About this exercise -> Give every line below again, exactly as it appears.

*** Begin section ***

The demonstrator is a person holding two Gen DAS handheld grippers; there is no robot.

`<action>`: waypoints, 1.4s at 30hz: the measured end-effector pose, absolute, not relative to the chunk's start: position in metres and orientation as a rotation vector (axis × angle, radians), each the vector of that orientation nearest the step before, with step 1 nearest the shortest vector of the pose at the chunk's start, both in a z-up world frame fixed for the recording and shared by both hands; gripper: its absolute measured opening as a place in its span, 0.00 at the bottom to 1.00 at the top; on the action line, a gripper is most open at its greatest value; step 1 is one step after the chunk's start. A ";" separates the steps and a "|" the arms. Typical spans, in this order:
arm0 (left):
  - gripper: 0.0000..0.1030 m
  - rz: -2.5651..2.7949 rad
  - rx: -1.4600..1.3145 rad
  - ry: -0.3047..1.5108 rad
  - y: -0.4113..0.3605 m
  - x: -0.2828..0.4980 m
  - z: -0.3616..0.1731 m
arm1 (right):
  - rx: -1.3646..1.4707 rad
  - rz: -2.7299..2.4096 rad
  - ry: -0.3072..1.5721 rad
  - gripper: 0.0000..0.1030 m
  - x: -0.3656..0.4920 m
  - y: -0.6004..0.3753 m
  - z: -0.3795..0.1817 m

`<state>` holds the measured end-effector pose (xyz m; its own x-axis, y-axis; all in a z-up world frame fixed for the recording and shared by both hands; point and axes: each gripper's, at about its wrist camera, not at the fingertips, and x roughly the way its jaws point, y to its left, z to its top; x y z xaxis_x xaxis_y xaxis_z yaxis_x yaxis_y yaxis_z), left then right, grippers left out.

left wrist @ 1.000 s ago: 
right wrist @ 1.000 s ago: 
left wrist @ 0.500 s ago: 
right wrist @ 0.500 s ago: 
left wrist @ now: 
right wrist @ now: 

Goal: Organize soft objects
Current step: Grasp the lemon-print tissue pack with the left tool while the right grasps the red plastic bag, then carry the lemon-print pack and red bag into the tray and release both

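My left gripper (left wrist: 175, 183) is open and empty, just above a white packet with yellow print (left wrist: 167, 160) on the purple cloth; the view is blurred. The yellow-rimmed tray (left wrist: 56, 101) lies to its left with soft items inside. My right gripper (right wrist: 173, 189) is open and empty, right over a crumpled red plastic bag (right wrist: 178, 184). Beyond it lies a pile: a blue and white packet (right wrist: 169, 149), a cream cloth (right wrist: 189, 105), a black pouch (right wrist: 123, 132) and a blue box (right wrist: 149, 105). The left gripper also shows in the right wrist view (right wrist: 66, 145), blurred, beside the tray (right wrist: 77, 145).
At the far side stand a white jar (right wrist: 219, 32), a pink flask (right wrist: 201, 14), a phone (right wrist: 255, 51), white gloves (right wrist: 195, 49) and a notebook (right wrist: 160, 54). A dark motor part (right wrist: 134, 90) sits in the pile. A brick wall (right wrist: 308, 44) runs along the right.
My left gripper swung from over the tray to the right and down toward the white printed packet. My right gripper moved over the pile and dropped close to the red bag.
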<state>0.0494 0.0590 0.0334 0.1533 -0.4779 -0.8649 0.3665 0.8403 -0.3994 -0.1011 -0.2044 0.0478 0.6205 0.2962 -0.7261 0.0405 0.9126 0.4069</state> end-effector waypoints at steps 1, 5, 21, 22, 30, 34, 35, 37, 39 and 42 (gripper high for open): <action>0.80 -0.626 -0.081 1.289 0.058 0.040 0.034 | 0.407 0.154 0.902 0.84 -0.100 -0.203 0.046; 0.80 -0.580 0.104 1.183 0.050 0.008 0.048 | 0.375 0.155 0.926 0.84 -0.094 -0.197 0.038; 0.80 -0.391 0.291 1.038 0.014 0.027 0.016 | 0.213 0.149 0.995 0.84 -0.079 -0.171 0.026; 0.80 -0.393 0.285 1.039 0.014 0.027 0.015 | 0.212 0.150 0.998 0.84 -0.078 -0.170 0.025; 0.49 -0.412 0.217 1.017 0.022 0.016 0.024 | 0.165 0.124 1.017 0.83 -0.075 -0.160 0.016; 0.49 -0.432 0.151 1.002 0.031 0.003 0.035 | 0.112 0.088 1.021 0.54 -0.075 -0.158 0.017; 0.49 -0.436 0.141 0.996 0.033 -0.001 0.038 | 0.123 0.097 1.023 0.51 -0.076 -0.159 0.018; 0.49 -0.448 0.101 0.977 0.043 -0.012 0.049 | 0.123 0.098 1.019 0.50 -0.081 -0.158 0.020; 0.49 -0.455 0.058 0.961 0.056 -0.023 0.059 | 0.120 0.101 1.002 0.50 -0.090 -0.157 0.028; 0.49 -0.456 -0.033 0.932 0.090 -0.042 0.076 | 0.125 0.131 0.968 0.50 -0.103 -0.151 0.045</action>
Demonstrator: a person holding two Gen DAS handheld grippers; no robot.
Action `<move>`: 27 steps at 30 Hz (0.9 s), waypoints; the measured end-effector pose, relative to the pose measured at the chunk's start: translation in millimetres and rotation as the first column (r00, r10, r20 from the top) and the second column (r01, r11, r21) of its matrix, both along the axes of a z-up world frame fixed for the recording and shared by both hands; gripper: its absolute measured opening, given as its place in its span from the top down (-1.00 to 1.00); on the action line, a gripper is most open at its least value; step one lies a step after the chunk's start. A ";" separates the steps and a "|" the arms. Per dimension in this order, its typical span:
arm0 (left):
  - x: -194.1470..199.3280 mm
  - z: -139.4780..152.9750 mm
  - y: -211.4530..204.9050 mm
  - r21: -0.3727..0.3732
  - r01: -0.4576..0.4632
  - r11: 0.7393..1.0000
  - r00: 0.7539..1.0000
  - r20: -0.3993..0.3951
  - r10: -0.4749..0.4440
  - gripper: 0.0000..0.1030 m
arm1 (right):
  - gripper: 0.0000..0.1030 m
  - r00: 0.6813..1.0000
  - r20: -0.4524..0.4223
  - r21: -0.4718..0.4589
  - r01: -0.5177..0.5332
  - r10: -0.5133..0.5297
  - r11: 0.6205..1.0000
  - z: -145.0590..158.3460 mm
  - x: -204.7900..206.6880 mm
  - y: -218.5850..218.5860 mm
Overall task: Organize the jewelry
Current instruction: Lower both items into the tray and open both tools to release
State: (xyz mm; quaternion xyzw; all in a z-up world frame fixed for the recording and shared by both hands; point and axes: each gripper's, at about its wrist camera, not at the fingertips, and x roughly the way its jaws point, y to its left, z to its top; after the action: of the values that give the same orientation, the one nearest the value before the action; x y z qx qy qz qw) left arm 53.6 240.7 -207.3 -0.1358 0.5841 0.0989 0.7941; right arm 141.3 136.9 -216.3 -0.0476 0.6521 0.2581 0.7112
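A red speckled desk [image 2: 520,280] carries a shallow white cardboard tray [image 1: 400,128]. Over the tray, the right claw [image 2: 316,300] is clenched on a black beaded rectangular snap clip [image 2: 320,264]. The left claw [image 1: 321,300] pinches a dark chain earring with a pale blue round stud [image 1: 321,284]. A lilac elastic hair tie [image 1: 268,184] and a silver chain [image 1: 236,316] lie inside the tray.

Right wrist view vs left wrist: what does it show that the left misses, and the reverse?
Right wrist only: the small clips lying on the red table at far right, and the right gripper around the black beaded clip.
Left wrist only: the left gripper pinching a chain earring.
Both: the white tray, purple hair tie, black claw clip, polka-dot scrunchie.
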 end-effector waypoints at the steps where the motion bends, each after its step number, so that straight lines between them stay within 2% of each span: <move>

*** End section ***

Exercise answer ->
The demonstrator is a person holding two Gen DAS handheld grippers; there is no robot.

`<action>`: waypoints, 1.4s at 30hz: the measured end-effector pose, absolute, not relative to the chunk's start: position in metres and orientation as a rotation vector (axis × angle, radians), each the vector of that orientation nearest the step before, with step 1 nearest the shortest vector of the pose at the chunk's start, both in a z-up world frame fixed for the recording and shared by both hands; gripper: its absolute measured opening as a place in its span, 0.00 at the bottom to 1.00 at the top; on the action line, a gripper is most open at its greatest value; step 1 is one step after the chunk's start. A ";" separates the steps and a "|" the arms. Typical spans, in this order:
arm0 (left):
  - gripper: 0.0000..0.1030 m
  - rz: -2.5651..2.7949 rad
  - rx: -1.4600..1.3145 rad
  - ry: -0.3047..1.5108 rad
  - y: -0.4113..0.3605 m
  - x: -0.2828..0.4980 m
  - z: -0.3616..0.1731 m
arm1 (right):
  - rx: -1.3646..1.4707 rad
  - rz: -2.7299..2.4096 rad
  - ry: -0.3072..1.5721 rad
  - gripper: 0.0000..0.1030 m
  - x: -0.3656..0.4920 m
  - y: -0.6004..0.3753 m
  - z: -0.3795..0.1817 m

`<state>` holds the measured end-effector pose (xyz m; its own x-axis, y-axis; all in a z-up world frame fixed for the recording and shared by both hands; point and axes: each gripper's, at about its wrist camera, not at the fingertips, and x roughly the way its jaws point, y to its left, z to its top; x y z xaxis_x xaxis_y xaxis_z yaxis_x yaxis_y yaxis_z), left then right, grippers left out.

left wrist @ 1.000 s ago: 
right wrist @ 1.000 s ago: 
left wrist @ 0.500 s ago: 
right wrist @ 0.500 s ago: 
left wrist @ now: 
right wrist @ now: 

Goal: Organize soft objects
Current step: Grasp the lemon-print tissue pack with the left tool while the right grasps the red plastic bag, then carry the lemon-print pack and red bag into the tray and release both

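My left gripper (left wrist: 175, 183) is open and empty, just above a white packet with yellow print (left wrist: 167, 160) on the purple cloth; the view is blurred. The yellow-rimmed tray (left wrist: 56, 101) lies to its left with soft items inside. My right gripper (right wrist: 173, 189) is open and empty, right over a crumpled red plastic bag (right wrist: 178, 184). Beyond it lies a pile: a blue and white packet (right wrist: 169, 149), a cream cloth (right wrist: 189, 105), a black pouch (right wrist: 123, 132) and a blue box (right wrist: 149, 105). The left gripper also shows in the right wrist view (right wrist: 66, 145), blurred, beside the tray (right wrist: 77, 145).
At the far side stand a white jar (right wrist: 219, 32), a pink flask (right wrist: 201, 14), a phone (right wrist: 255, 51), white gloves (right wrist: 195, 49) and a notebook (right wrist: 160, 54). A dark motor part (right wrist: 134, 90) sits in the pile. A brick wall (right wrist: 308, 44) runs along the right.
My left gripper swung from over the tray to the right and down toward the white printed packet. My right gripper moved over the pile and dropped close to the red bag.
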<state>0.0494 0.0590 0.0334 0.1533 -0.4779 -0.8649 0.3665 0.8403 -0.3994 -0.1011 -0.2044 0.0478 0.6205 0.2962 -0.7261 0.0405 0.9126 0.4069</state> end-effector waypoints at steps 1, 5, 21, 22, 30, 34, 35, 37, 39 and 42 (gripper high for open): <action>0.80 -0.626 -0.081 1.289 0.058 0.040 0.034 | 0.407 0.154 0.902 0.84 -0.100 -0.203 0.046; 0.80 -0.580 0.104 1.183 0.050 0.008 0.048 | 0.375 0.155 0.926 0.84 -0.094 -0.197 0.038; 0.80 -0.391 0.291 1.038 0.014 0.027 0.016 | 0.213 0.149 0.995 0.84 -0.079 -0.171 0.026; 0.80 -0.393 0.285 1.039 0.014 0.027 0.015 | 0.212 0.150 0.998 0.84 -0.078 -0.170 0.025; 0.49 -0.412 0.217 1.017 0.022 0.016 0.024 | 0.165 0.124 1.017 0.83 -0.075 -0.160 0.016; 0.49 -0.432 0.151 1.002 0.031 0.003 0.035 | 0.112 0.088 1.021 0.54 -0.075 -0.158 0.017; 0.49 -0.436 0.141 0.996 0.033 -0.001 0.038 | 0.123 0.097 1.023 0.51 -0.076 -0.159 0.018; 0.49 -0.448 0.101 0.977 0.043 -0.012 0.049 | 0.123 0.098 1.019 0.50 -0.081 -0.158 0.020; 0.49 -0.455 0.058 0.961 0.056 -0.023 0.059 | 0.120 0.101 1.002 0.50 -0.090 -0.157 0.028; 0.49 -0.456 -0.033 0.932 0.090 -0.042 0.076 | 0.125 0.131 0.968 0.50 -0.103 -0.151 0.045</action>
Demonstrator: a person holding two Gen DAS handheld grippers; no robot.
Action `<move>`: 27 steps at 30 Hz (0.9 s), waypoints; the measured end-effector pose, relative to the pose measured at the chunk's start: translation in millimetres and rotation as the first column (r00, r10, r20 from the top) and the second column (r01, r11, r21) of its matrix, both along the axes of a z-up world frame fixed for the recording and shared by both hands; gripper: its absolute measured opening, given as its place in its span from the top down (-1.00 to 1.00); on the action line, a gripper is most open at its least value; step one lies a step after the chunk's start. A ";" separates the steps and a "|" the arms. Per dimension in this order, its typical span:
arm0 (left):
  - x: -194.1470..199.3280 mm
  - z: -139.4780..152.9750 mm
  - y: -211.4530..204.9050 mm
  - r21: -0.3727..0.3732
  - r01: -0.4576..0.4632
  - r11: 0.7393..1.0000
  - r00: 0.7539..1.0000
  - r20: -0.3993..0.3951
  - r10: -0.4749..0.4440
  - gripper: 0.0000..0.1030 m
arm1 (right):
  - gripper: 0.0000..0.1030 m
  - r00: 0.6813..1.0000
  - r20: -0.4524..0.4223
  - r21: -0.4718..0.4589
  - r01: -0.5177..0.5332
  - r10: -0.5133..0.5297
  - r11: 0.6205..1.0000
  - z: -145.0590..158.3460 mm
  - x: -204.7900..206.6880 mm
  - y: -218.5850..218.5860 mm
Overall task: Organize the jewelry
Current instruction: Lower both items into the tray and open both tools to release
State: (xyz mm; quaternion xyzw; all in a z-up world frame fixed for the recording and shared by both hands; point and axes: each gripper's, at about its wrist camera, not at the fingertips, and x roughly the way its jaws point, y to its left, z to its top; after the action: of the values that give the same orientation, the one nearest the value before the action; x y z qx qy qz qw) left arm 53.6 240.7 -207.3 -0.1358 0.5841 0.0989 0.7941; right arm 141.3 136.9 -216.3 -0.0476 0.6521 0.2581 0.7112
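A red speckled desk [image 2: 520,280] carries a shallow white cardboard tray [image 1: 400,128]. Over the tray, the right claw [image 2: 316,300] is clenched on a black beaded rectangular snap clip [image 2: 320,264]. The left claw [image 1: 321,300] pinches a dark chain earring with a pale blue round stud [image 1: 321,284]. A lilac elastic hair tie [image 1: 268,184] and a silver chain [image 1: 236,316] lie inside the tray.

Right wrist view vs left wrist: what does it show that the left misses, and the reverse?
Right wrist only: the small clips lying on the red table at far right, and the right gripper around the black beaded clip.
Left wrist only: the left gripper pinching a chain earring.
Both: the white tray, purple hair tie, black claw clip, polka-dot scrunchie.
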 end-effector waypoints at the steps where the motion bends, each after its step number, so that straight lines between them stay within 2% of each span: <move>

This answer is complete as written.